_Exercise objective_.
Write the listing out again exactly as it stands, with no images.

_Dataset excerpt_.
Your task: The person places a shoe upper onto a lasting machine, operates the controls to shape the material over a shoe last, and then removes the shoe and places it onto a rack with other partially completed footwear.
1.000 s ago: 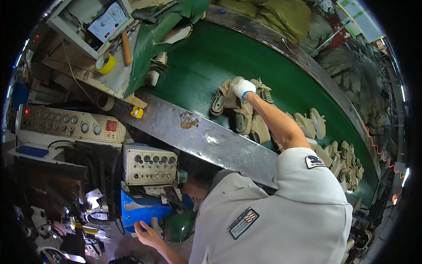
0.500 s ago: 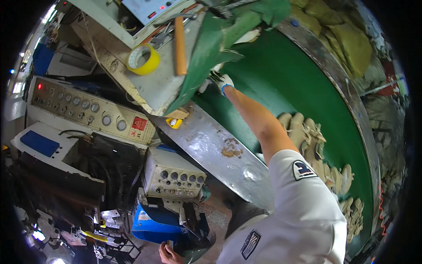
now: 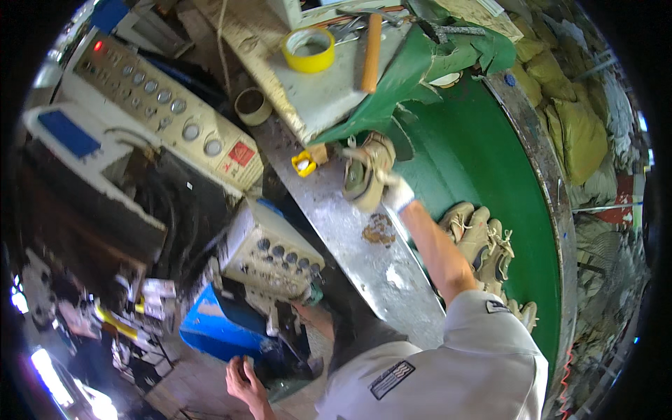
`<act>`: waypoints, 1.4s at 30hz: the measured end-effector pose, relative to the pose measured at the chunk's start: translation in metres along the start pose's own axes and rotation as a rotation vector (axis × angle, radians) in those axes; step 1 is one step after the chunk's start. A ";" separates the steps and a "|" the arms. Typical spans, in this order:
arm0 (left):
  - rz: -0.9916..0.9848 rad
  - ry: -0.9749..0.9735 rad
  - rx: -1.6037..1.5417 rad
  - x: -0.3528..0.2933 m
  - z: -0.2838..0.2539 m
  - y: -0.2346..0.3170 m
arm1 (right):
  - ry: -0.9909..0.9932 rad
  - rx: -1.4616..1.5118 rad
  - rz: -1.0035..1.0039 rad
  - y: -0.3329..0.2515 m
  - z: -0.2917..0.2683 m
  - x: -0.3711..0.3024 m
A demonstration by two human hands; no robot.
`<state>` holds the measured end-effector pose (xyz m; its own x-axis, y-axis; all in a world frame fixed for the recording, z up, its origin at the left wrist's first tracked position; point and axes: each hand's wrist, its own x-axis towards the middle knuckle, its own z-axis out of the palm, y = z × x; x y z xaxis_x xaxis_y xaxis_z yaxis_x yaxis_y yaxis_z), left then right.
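Note:
My right hand (image 3: 397,190), in a white glove, grips a beige lace-up shoe (image 3: 369,168). The shoe is tilted, with its greenish opening showing, above the edge where the metal ledge meets the green belt. Low in the picture is my bare left hand (image 3: 245,381), fingers curled beside a blue machine part (image 3: 217,322). Something small and dark may be between its finger and thumb, too unclear to name. More beige shoes (image 3: 476,234) stand in a row on the green belt (image 3: 455,157), to the right of my right forearm.
A bench top holds a yellow tape roll (image 3: 309,50) and a wooden-handled hammer (image 3: 372,52). Torn green sheeting (image 3: 420,70) hangs over its edge. A yellow tape measure (image 3: 304,164) lies on the metal ledge (image 3: 350,231). Control panels (image 3: 164,105) with dials stand left.
My right hand has come back from under the green sheeting, now with a shoe in its grip. The view has shifted, and my left hand appears farther left.

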<state>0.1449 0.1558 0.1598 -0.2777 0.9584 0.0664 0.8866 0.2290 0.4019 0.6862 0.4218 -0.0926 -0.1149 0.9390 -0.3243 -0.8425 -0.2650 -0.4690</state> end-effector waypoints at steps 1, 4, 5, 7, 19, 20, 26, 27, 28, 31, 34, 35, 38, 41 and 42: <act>0.012 0.021 0.055 -0.011 -0.002 -0.007 | -0.242 -0.035 0.003 0.014 0.076 -0.039; -0.189 0.019 -0.131 -0.011 -0.003 -0.019 | 0.078 0.377 0.257 0.077 0.147 -0.131; -0.274 0.019 -0.265 -0.003 -0.001 -0.022 | 0.185 0.351 0.318 0.090 0.182 -0.152; -0.313 -0.089 -0.609 0.038 0.000 -0.002 | 0.065 0.293 0.450 0.144 0.173 -0.177; -0.463 -0.189 -1.342 0.103 -0.055 -0.080 | -0.200 -0.464 0.331 0.269 0.412 -0.194; -0.496 -0.122 -1.326 0.104 -0.062 -0.086 | -0.164 -0.518 0.327 0.283 0.419 -0.187; -0.436 0.203 -1.403 0.120 -0.083 -0.117 | -0.247 -0.385 0.316 0.329 0.462 -0.166; -0.449 0.256 -1.370 0.125 -0.084 -0.121 | -0.252 -0.362 0.311 0.336 0.470 -0.162; -0.418 0.283 -1.381 0.130 -0.086 -0.128 | -0.245 -0.354 0.301 0.343 0.477 -0.156; -0.384 0.326 -1.439 0.145 -0.090 -0.140 | -0.228 -0.326 0.248 0.367 0.487 -0.138; -0.347 0.352 -1.548 0.153 -0.087 -0.147 | -0.264 -0.223 0.226 0.386 0.495 -0.127; -0.357 0.351 -1.580 0.153 -0.080 -0.150 | -0.236 -0.168 0.277 0.388 0.498 -0.126; -0.481 0.299 -1.518 0.141 -0.064 -0.148 | -0.132 -0.231 0.218 0.412 0.485 -0.115; -0.668 0.068 -1.717 0.123 -0.048 -0.131 | -0.101 -0.298 0.192 0.412 0.485 -0.116; -0.647 0.041 -1.790 0.120 -0.045 -0.129 | -0.114 -0.292 0.196 0.413 0.485 -0.115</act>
<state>-0.0194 0.2338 0.1566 -0.3942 0.8001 -0.4521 -0.7035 0.0539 0.7087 0.0964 0.3107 0.1501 -0.3312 0.8780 -0.3456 -0.6145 -0.4787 -0.6271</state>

_Exercise output_.
Your task: The person places a shoe upper onto a lasting machine, operates the controls to shape the material over a shoe last, and then removes the shoe and places it onto a rack with other partially completed footwear.
1.000 s ago: 
0.500 s ago: 
now: 
`<act>`: waypoints, 1.4s at 30hz: the measured end-effector pose, relative to the pose measured at the chunk's start: translation in metres along the start pose's own axes and rotation as a rotation vector (axis × angle, radians) in those axes; step 1 is one step after the chunk's start. A ";" separates the steps and a "|" the arms. Typical spans, in this order:
arm0 (left):
  - rz: -0.9916..0.9848 rad
  - ry: -0.9749..0.9735 rad
  - rx: -1.6037..1.5417 rad
  - x: -0.3528..0.2933 m
  - z: -0.2838..0.2539 m
  - y: -0.2346..0.3170 m
arm1 (right):
  - ry: -0.9909..0.9932 rad
  - rx: -1.4616..1.5118 rad
  - rz: -1.0035..1.0039 rad
  - y: -0.3329..0.2515 m
  - z: -0.2917..0.2683 m
  - x: -0.3711..0.3024 m
A demonstration by two human hands; no robot.
`<state>` holds the measured end-effector pose (xyz m; its own x-axis, y-axis; all in a world frame fixed for the recording, z up, its origin at the left wrist's first tracked position; point and axes: each hand's wrist, its own x-axis towards the middle knuckle, its own z-axis out of the palm, y = z × x; x y z xaxis_x xaxis_y xaxis_z yaxis_x yaxis_y yaxis_z), left then right.
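Note:
My right hand (image 3: 397,190), in a white glove, grips a beige lace-up shoe (image 3: 369,168). The shoe is tilted, with its greenish opening showing, above the edge where the metal ledge meets the green belt. Low in the picture is my bare left hand (image 3: 245,381), fingers curled beside a blue machine part (image 3: 217,322). Something small and dark may be between its finger and thumb, too unclear to name. More beige shoes (image 3: 476,234) stand in a row on the green belt (image 3: 455,157), to the right of my right forearm.
A bench top holds a yellow tape roll (image 3: 309,50) and a wooden-handled hammer (image 3: 372,52). Torn green sheeting (image 3: 420,70) hangs over its edge. A yellow tape measure (image 3: 304,164) lies on the metal ledge (image 3: 350,231). Control panels (image 3: 164,105) with dials stand left.
My right hand has come back from under the green sheeting, now with a shoe in its grip. The view has shifted, and my left hand appears farther left.
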
<state>0.1449 0.1558 0.1598 -0.2777 0.9584 0.0664 0.8866 0.2290 0.4019 0.6862 0.4218 -0.0926 -0.1149 0.9390 -0.3243 -0.8425 -0.2650 -0.4690</state> end-effector waypoints at steps 1, 4, 5, 7, 19, 20, 26, 27, 28, 31, 34, 35, 38, 41 and 42: <act>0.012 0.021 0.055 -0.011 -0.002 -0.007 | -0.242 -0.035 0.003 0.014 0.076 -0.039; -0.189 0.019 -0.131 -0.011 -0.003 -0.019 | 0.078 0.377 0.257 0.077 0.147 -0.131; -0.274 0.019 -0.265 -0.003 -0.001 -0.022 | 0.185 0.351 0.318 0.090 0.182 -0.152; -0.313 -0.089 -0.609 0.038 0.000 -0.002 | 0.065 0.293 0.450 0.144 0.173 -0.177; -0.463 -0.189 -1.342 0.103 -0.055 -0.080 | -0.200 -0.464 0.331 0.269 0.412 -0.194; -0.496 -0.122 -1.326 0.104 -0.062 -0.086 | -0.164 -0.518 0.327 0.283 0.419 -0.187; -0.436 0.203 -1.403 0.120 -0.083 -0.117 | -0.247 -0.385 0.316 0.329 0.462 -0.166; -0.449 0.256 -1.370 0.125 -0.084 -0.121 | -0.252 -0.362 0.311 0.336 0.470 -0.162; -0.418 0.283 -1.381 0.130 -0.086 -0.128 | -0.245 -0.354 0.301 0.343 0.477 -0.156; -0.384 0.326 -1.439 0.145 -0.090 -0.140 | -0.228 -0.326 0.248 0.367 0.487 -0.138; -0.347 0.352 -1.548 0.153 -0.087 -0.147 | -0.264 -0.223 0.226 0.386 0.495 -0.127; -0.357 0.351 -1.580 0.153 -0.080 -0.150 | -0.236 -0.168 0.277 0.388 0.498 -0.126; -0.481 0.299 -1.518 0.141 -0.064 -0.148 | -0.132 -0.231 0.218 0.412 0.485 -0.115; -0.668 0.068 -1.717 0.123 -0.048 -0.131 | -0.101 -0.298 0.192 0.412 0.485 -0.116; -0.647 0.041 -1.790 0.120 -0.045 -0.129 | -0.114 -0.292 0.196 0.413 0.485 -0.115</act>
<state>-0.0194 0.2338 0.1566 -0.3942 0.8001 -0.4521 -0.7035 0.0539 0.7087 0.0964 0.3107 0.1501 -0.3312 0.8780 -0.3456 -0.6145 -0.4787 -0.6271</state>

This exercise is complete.